=== YOUR ASSIGNMENT ===
Your answer must consist of exactly the lines below, starting with the line with "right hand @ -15" and going on through the line with "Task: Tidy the", and nothing else.

Items listed in a dataset
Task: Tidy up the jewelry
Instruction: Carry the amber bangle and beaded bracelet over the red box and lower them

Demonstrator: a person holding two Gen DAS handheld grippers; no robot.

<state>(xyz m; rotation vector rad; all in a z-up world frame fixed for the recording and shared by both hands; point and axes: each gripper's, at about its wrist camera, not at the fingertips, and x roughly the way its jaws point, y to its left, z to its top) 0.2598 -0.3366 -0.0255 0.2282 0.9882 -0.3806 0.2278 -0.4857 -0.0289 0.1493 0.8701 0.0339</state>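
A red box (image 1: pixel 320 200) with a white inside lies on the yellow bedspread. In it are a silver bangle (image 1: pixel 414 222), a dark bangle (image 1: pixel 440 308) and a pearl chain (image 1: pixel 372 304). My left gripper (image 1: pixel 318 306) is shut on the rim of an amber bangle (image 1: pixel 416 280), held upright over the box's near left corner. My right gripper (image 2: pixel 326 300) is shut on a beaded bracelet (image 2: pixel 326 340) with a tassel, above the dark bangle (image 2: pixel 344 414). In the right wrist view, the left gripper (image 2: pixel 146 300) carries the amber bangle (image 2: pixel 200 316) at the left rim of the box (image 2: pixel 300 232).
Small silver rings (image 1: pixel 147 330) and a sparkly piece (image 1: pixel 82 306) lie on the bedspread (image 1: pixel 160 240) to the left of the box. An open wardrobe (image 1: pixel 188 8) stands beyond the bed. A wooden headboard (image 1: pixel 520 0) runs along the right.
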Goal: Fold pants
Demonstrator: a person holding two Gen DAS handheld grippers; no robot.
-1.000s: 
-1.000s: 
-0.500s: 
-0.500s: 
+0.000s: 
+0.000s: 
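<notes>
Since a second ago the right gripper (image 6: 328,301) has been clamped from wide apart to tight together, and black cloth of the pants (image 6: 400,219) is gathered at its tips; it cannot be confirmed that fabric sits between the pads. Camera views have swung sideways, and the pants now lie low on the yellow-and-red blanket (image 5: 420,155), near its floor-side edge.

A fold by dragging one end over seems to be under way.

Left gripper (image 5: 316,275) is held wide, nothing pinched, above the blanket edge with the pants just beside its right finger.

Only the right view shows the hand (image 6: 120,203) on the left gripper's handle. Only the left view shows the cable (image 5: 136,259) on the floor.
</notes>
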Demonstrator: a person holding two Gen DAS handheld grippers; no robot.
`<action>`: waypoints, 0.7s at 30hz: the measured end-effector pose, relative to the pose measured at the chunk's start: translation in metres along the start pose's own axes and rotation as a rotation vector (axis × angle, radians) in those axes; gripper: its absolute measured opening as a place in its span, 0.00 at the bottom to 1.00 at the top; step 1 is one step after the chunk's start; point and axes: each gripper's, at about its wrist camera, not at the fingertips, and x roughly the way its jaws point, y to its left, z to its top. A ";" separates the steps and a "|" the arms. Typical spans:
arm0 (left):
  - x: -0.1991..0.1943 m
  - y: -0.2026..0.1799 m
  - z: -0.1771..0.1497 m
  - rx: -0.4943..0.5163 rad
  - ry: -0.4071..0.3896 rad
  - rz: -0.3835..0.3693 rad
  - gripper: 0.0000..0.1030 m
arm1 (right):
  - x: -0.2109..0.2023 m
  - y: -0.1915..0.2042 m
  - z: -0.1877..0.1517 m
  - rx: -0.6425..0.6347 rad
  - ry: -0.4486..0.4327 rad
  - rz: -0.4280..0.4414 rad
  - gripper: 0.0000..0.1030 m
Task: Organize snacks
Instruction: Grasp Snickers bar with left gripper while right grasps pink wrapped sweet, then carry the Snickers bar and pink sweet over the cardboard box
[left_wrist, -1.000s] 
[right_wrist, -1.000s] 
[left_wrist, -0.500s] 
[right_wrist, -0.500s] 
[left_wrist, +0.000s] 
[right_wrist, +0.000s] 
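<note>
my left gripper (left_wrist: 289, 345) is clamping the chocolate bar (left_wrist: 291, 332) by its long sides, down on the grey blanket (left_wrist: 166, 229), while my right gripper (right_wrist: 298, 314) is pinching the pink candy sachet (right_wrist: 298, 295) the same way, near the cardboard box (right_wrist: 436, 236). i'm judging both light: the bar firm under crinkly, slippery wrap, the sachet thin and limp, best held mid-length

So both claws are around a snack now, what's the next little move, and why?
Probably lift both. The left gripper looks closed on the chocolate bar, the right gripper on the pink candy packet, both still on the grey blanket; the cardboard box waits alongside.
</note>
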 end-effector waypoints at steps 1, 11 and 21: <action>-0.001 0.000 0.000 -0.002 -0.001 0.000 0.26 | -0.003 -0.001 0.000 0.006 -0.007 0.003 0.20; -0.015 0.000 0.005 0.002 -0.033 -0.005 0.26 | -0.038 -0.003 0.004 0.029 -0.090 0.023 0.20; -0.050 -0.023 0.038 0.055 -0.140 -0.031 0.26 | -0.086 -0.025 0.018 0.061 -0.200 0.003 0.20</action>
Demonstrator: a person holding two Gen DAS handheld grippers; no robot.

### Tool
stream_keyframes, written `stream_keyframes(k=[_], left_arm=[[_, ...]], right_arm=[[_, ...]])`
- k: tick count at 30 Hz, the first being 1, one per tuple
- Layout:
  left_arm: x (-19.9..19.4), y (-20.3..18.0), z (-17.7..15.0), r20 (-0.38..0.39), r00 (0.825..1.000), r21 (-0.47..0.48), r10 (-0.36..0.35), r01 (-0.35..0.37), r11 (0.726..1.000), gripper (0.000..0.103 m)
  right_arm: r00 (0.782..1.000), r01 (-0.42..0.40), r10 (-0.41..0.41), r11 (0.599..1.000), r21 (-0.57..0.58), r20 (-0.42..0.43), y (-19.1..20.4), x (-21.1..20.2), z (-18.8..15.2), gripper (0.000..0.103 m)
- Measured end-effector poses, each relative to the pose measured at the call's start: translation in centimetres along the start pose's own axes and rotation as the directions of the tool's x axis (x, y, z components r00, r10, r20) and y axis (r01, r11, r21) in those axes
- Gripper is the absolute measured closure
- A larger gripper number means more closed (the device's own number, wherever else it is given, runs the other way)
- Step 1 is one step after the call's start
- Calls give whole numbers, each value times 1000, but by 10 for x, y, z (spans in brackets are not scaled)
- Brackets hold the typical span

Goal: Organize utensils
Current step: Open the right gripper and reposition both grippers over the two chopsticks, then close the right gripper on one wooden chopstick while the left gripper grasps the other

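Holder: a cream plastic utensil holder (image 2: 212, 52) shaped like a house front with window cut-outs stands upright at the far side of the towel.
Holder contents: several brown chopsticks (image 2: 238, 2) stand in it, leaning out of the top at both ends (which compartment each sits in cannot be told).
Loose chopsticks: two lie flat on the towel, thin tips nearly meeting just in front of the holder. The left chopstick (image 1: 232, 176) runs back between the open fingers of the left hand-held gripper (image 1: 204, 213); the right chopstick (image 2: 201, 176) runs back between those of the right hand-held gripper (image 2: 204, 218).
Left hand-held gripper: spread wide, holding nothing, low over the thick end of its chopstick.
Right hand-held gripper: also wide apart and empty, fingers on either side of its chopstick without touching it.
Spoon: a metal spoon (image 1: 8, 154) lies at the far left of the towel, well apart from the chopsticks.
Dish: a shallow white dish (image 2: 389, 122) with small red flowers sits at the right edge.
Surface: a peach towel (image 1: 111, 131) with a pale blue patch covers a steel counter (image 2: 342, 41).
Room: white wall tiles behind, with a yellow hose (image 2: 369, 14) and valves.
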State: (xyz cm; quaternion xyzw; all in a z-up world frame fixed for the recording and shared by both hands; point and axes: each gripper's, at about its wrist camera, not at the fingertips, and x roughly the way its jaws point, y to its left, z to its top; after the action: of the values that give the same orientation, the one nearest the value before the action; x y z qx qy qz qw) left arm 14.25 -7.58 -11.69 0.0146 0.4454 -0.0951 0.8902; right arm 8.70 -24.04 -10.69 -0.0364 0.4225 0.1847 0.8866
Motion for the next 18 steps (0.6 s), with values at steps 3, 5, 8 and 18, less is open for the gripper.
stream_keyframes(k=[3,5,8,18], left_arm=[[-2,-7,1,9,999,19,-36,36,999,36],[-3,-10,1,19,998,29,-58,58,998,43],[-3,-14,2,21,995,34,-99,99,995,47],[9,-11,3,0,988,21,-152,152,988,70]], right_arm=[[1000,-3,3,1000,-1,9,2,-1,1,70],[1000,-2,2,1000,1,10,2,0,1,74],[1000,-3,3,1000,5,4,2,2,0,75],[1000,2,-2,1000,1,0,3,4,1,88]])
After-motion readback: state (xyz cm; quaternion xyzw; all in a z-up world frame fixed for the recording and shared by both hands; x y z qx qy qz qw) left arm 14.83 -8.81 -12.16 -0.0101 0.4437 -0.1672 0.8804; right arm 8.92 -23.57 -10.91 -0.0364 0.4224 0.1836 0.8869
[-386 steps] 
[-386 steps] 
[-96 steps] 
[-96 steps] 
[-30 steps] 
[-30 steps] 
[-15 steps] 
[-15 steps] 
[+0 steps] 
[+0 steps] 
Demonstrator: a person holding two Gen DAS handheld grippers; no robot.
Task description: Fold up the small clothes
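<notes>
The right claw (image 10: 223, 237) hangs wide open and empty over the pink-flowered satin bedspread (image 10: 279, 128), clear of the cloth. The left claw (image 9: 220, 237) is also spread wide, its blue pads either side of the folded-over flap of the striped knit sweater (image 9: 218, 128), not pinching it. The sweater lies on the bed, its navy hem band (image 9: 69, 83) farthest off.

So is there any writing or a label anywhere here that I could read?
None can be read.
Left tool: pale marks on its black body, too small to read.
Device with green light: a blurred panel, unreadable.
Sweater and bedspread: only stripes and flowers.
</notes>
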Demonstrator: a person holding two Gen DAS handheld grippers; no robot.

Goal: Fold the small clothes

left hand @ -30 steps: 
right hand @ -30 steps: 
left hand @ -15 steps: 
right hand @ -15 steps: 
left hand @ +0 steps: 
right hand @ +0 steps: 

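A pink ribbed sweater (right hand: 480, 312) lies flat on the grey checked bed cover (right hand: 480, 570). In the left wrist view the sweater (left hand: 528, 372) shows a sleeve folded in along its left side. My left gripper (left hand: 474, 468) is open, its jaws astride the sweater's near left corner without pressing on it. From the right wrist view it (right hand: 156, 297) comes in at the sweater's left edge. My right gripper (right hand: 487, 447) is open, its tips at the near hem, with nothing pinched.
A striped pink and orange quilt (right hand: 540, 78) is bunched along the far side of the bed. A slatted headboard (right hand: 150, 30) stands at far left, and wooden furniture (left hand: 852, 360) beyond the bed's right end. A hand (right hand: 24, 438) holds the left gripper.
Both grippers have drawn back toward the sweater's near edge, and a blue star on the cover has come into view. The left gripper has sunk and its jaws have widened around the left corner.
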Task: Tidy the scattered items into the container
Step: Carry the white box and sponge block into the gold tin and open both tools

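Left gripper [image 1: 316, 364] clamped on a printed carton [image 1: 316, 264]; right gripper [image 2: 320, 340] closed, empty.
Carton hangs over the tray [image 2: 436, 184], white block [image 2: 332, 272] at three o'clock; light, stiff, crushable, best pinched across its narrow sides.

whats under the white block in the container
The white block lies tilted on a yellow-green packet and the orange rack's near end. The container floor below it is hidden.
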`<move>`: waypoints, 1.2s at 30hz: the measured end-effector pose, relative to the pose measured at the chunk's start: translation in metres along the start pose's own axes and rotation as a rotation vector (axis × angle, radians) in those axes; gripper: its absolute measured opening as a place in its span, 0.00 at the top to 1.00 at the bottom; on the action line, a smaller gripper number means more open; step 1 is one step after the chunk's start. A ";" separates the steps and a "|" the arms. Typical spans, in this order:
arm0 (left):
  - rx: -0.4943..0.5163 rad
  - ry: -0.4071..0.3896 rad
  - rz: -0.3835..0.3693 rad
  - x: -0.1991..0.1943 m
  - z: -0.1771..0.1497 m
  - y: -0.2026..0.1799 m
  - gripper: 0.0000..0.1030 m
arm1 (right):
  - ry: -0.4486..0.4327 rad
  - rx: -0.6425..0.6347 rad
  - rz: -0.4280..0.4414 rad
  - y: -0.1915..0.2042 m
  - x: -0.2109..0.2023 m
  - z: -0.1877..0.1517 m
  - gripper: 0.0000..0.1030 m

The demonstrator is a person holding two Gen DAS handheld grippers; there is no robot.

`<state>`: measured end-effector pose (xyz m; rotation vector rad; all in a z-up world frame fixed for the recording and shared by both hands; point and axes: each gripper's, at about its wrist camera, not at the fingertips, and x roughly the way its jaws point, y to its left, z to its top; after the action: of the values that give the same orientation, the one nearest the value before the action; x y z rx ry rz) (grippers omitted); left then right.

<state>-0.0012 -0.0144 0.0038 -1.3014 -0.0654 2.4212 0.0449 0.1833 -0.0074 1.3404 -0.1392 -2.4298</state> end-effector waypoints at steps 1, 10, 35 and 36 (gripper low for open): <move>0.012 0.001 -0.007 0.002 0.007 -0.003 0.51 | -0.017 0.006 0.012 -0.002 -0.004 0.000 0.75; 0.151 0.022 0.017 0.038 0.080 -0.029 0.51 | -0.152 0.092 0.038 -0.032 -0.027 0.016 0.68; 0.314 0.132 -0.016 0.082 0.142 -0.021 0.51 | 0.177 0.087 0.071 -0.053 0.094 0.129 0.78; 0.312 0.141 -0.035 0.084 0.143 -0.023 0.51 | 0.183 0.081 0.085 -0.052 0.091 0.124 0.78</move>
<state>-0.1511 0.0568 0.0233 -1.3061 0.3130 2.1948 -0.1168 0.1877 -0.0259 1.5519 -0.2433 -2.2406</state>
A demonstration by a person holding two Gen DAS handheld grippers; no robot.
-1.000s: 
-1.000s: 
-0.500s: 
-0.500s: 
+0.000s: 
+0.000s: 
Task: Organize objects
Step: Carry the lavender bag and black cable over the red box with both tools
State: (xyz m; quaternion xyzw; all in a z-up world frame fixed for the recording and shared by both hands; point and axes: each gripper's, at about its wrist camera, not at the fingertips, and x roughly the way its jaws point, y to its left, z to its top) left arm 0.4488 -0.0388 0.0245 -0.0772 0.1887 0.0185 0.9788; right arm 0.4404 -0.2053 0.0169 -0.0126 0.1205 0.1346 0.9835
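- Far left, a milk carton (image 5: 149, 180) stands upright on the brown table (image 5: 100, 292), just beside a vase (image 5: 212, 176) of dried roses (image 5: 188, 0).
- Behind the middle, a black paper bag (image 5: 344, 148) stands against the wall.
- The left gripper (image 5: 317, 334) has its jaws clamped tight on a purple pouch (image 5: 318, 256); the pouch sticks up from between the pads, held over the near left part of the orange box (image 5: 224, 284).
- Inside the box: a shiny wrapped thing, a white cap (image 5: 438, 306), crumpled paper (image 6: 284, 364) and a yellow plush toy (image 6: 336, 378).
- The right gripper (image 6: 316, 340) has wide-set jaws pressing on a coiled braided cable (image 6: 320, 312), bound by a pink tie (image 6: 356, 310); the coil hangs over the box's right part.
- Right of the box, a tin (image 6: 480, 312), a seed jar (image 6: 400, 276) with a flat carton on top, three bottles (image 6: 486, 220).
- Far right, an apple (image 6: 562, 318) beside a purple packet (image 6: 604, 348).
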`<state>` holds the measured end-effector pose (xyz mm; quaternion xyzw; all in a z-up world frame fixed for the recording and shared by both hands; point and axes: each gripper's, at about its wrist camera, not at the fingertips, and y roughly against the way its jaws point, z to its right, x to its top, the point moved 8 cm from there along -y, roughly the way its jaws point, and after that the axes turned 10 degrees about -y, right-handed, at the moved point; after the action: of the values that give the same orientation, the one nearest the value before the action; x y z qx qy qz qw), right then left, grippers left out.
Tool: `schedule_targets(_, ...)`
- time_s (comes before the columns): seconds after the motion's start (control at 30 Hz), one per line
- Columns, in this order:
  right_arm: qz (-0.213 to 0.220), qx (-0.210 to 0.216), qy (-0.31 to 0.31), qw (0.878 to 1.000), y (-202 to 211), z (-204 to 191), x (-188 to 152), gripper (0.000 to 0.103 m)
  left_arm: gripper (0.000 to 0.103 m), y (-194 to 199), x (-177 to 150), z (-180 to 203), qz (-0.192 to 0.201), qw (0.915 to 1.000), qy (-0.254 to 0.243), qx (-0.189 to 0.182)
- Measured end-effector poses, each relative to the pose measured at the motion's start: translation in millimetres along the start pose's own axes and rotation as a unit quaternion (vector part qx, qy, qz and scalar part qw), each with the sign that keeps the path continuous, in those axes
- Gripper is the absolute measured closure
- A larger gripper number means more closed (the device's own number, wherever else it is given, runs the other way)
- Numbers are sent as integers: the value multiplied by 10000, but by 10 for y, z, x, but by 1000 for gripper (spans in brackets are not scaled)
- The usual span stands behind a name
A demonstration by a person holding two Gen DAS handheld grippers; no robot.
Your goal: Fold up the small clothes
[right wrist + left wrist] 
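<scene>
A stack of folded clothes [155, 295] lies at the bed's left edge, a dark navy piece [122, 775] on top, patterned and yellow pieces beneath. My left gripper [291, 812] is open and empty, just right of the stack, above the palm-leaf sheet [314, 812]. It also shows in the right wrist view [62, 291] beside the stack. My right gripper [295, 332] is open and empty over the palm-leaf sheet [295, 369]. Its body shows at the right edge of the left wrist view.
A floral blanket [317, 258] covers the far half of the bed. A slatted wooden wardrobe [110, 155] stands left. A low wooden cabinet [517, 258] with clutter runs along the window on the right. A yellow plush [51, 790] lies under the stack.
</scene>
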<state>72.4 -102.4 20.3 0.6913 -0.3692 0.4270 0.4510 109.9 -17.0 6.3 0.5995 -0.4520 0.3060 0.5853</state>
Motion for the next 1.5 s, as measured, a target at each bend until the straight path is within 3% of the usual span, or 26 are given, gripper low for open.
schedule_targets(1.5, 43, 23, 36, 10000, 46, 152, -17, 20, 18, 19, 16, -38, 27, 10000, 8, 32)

=== RESULT ===
right hand @ -15 steps: 
left hand @ +0 steps: 
right hand @ +0 steps: 

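A pink ribbed sweater (right hand: 480, 312) lies flat on the grey checked bed cover (right hand: 480, 570). In the left wrist view the sweater (left hand: 528, 372) shows a sleeve folded in along its left side. My left gripper (left hand: 474, 468) is open, its jaws astride the sweater's near left corner without pressing on it. From the right wrist view it (right hand: 156, 297) comes in at the sweater's left edge. My right gripper (right hand: 487, 447) is open, its tips at the near hem, with nothing pinched.
A striped pink and orange quilt (right hand: 540, 78) is bunched along the far side of the bed. A slatted headboard (right hand: 150, 30) stands at far left, and wooden furniture (left hand: 852, 360) beyond the bed's right end. A hand (right hand: 24, 438) holds the left gripper.
Both grippers have drawn back toward the sweater's near edge, and a blue star on the cover has come into view. The left gripper has sunk and its jaws have widened around the left corner.
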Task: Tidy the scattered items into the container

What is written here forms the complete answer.